Whistler Stories and Tips

Drinking and Dining on the Mountain(s)

Dude, Where's My Board? Photo, Whistler, British Columbia

With only three days to ski the vast offerings of the Whistler-Blackcomb extravaganza of trails, we didn't have the luxury of planning our runs to end up at the best restaurant on the hill at precisely 11:45am. Instead, we let fate and timing guide our decisions, and for the most part, were happy with our choices. One important word to the wise, though: start thinking about eating around 11am. You'll need time to find your way through the labyrinth of lifts and trails so you can plunk yourself on a food line before the real crowds get started. Do NOT ignore this advice, or you may end up eating outside under a snowfall like we did one unhappy day.

If you are, on the other hand, the plan-ahead type, then plan to end up at the Raven's Nest on Whistler at least once during your trip. This smallish lodge has a lot to offer, including an outdoor grill that was manned (womanned?) by two cute blondes with mysterious accents. That probably explains why my brother-in-law ended up on that line before the rest of us had even decided where we were eating. The grill had run out of veggie burgers, so I headed inside and found a limited but appetizing selection of salads, sandwiches, soups, and fresh baked desserts. I ordered corn chowder with a whole grain roll and brought it outside to eat. The chowder was fantastic: peppery, robust, and filling. We indulged ourselves with some tasty chocolate chip banana bread and chocolate chip M&M cookies as well. The highlight of lunch on the outdoor deck was a visit from the local skipjacks, daring birds that will swoop down and take offerings of bread and french fries right out of your hand! We had them repeat their trick several times in hopes of getting a good photo, but a slow shutter and a fast bird are not a photogenic couple.
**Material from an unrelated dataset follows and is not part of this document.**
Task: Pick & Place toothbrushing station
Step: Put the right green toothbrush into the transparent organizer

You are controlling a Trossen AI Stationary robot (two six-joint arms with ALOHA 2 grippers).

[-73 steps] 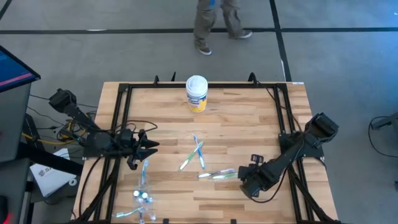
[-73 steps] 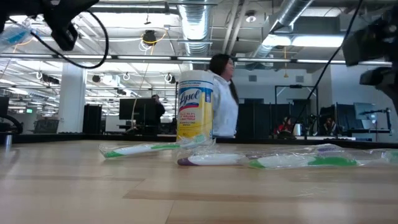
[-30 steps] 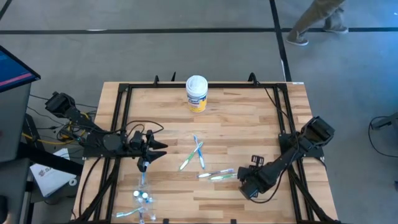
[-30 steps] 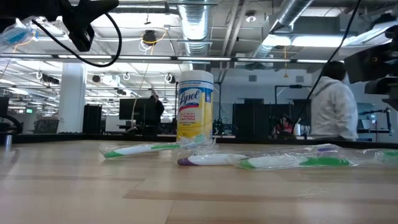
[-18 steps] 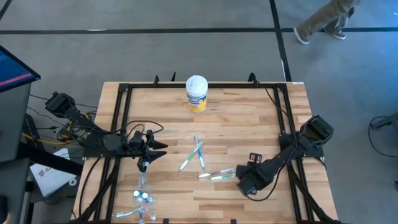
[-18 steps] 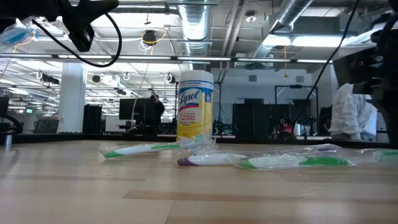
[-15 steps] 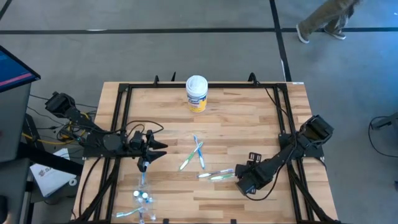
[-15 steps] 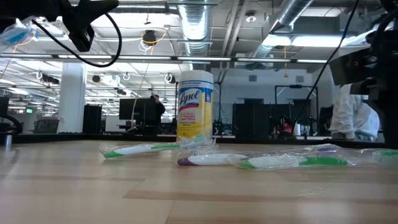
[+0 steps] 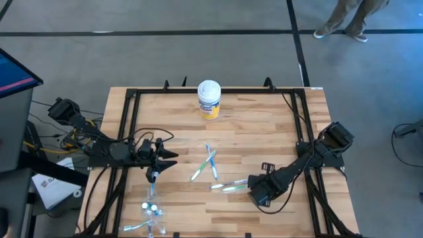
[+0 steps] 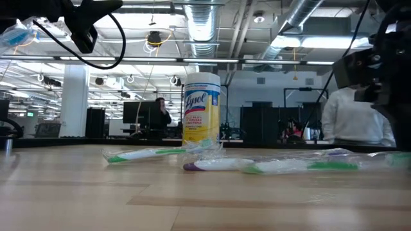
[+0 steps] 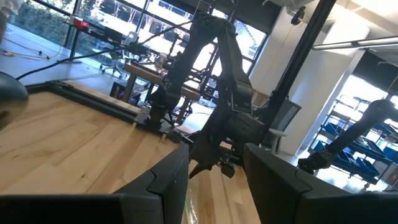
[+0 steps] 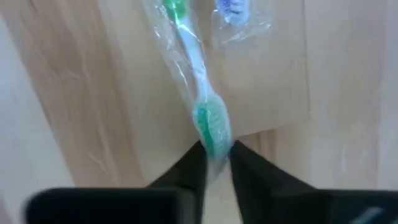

Day Two found us at Rendezvous Lodge, a well-situated and enormous structure on Blackcomb with an equally huge selection of dining options. They have everything you would expect from slope-side cuisine and more, including Mexican offerings, barbeque, soup and chili bar, and a variety of salads and desserts. Unfortunately it gets intensely crowded, particularly in bad weather when the outdoor seating is no longer an option, so go early or don’t plan to eat sitting down!

We stopped by Merlin's one night to check out the bar scene and found ourselves timewarped back to freshman year frat parties, Canadian-style. Live music enlivened an already hopping bar scene in this two-story, typical ski chalet-style spot. Most tables sported a bowl overflowing with an enormous pile of multi-colored cheese-coated chips: the signature nachos. The local microbrew got a unanimous thumbs-down from the crowd, but my Keoke coffee was delicious. We stuck around for a few silly human tricks, like the 'free bucket of [our sponsor's] beer to the table that cheers the loudest' stunt, but watching the beer board contest put us over some sort of "I am too old for this" threshold. Some imaginatively depraved mind had dreamed up the idea of attaching a number of plastic cups to a snowboard, then lining people up on stage in front of them. A bottle of beer was placed in each cup, each would-be winner placed the mouth of the bottle between their lips, and the board was slowly tilted toward them, forcing them all to chug their beers at precisely the same rate. All well and good for the semi-pro beer guzzlers who had obviously done this before, but woe to the unsuspecting petite female who answered the cry of 'we need some women up here!' She foolishly took the stage with no idea of what was in store for her. Within seconds she was overwhelmed. The beer overflowed her mouth and poured all over her lacy black top and jeans. She looked near tears as the staff awarded the prize (more beer, naturally) to the guy on her left. We left the bar and went home.

After being forced out into the snow to eat lunch at Rendezvous the day before, we decided to ski all the way down to the village for lunch on our last day. To our surprise, the lunch choices were somewhat limited, particularly for those in noisy clanking boots. It's worth noting that some of the lunch options in the village are actually bars, so if you have kids with you, you can't eat there. Why, when I was a kid, I used to sit right AT the bar on weekends at brunch with my Dad ... but either the rules have changed, or Canada is just uptight. Anyway! Tex Corleone's was the place we staggered into. You'd think we would have learned a lesson about mixing cuisines at Gaitor's, but while the TexMex/Italian food was uniformly ordinary, we had plenty of room to spread out (a table for 10, to be precise!) with our very own fireplace at the end of it to warm up our wet gloves.